- Balarpur Ramnagar Location in Uttar Pradesh, India
- Coordinates: 27°21′41″N 79°09′48″E﻿ / ﻿27.3613637°N 79.1632152°E
- Country: India
- State: Uttar Pradesh
- District: Mainpuri
- Tehsil: Bhongaon

Area
- • Total: 3.012 km^{2} (1.163 sq mi)

Population (2011)
- • Total: 1,550
- • Density: 515/km^{2} (1,330/sq mi)
- Time zone: UTC+5:30 (IST)
- PIN: 205267

= Balarpur Ramnagar =

Village in Uttar Pradesh, India

Balarpur Ramnagar is a village in Sultanganj block of Mainpuri district, Uttar Pradesh, India. As of 2011, it had a population of 1,550, in 250 households.

== Demographics ==
As of 2011, Balarpur Ramnagar had a population of 1,550, in 250 households. This population was 51.8% male (803) and 48.2% female (747). The 0-6 age group numbered 246 (124 male and 122 female), or 15.9% of the total population. 281 residents were members of Scheduled Castes, or 18.1% of the total.

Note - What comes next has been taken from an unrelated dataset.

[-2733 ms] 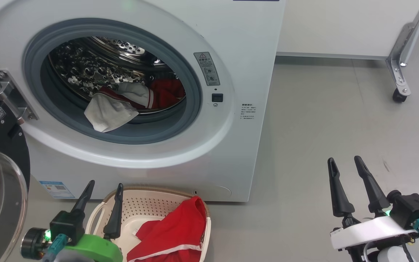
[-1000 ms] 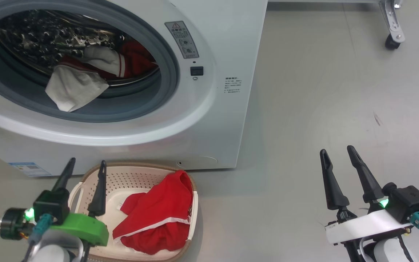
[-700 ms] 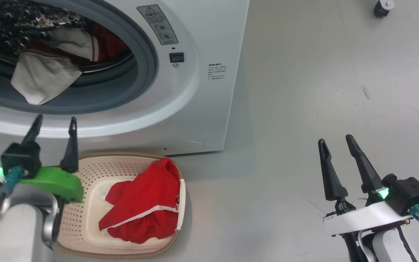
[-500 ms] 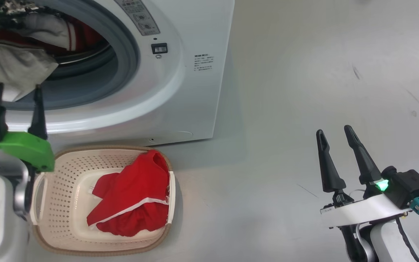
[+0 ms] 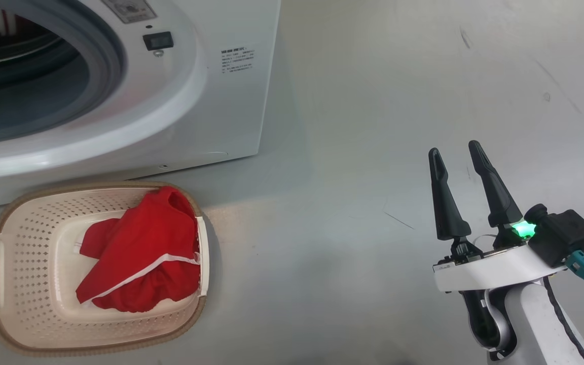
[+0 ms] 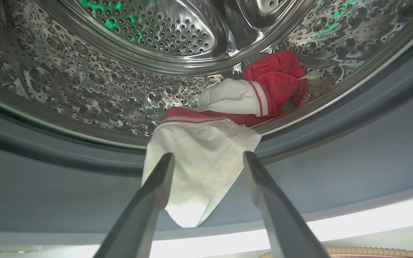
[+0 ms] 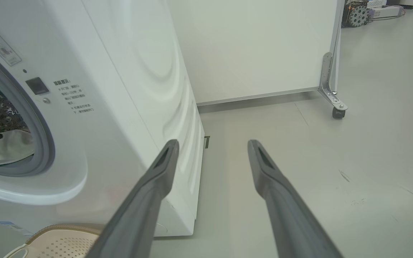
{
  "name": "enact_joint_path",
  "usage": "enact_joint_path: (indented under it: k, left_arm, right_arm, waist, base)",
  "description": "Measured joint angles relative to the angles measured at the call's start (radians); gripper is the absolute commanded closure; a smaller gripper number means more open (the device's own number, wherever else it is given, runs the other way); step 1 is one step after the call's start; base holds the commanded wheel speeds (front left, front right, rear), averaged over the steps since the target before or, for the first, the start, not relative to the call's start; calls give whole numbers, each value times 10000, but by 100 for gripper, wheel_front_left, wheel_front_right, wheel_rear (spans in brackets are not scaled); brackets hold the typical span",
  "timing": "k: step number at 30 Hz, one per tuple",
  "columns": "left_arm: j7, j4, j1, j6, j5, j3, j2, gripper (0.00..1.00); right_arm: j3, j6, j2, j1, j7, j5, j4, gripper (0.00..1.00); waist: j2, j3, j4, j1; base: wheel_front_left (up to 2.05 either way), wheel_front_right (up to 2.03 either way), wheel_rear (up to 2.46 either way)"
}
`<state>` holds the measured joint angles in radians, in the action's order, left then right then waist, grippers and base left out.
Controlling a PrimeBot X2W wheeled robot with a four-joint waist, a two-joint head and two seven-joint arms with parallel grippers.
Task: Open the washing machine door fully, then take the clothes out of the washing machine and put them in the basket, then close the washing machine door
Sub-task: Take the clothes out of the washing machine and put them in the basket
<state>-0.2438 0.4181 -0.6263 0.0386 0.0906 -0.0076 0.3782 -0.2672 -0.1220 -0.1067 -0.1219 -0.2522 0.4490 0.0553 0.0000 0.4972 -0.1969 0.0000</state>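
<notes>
The washing machine [image 5: 211,101] stands open at the upper left; its door is out of view. Inside the steel drum [image 6: 84,89] lie the clothes: a red garment with white stripes [image 6: 278,82] and a pale white piece [image 6: 199,168] that hangs out over the grey rubber ring [image 6: 335,154]. My left gripper [image 6: 207,157] is open at the drum's mouth, its fingers on either side of the hanging piece; I cannot tell if they touch it. The cream basket [image 5: 23,238] on the floor in front of the washer holds a red garment [image 5: 135,253]. My right gripper [image 5: 454,148] hangs open over bare floor, holding nothing.
Grey floor stretches to the right of the washer. A white panel on a metal bracket with a caster [image 7: 337,111] stands behind. The basket's rim [image 7: 56,229] lies close under the washer's front.
The head camera has swung right and down. My left gripper rose from above the basket to the drum opening and left the head view. The right gripper stayed open in place.
</notes>
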Motion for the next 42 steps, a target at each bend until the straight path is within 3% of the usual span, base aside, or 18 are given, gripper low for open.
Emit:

The 1981 census recorded Balarpur Ramnagar as having a population of 967 people, in 168 households.

The 1961 census recorded Balarpur Ramnagar as comprising 2 hamlets, with a total population of 689 people (347 male and 342 female), in 125 households and 123 physical houses. The area of the village was given as 711 acres.

== Infrastructure ==
As of 2011, Balarpur Ramnagar had 1 primary school; it did not have any healthcare facilities. Drinking water was provided by hand pump and tube well/borehole; there were no public toilets. The village had a post office and public library, as well as at least some access to electricity for residential and agricultural purposes. Streets were made of both kachcha and pakka materials.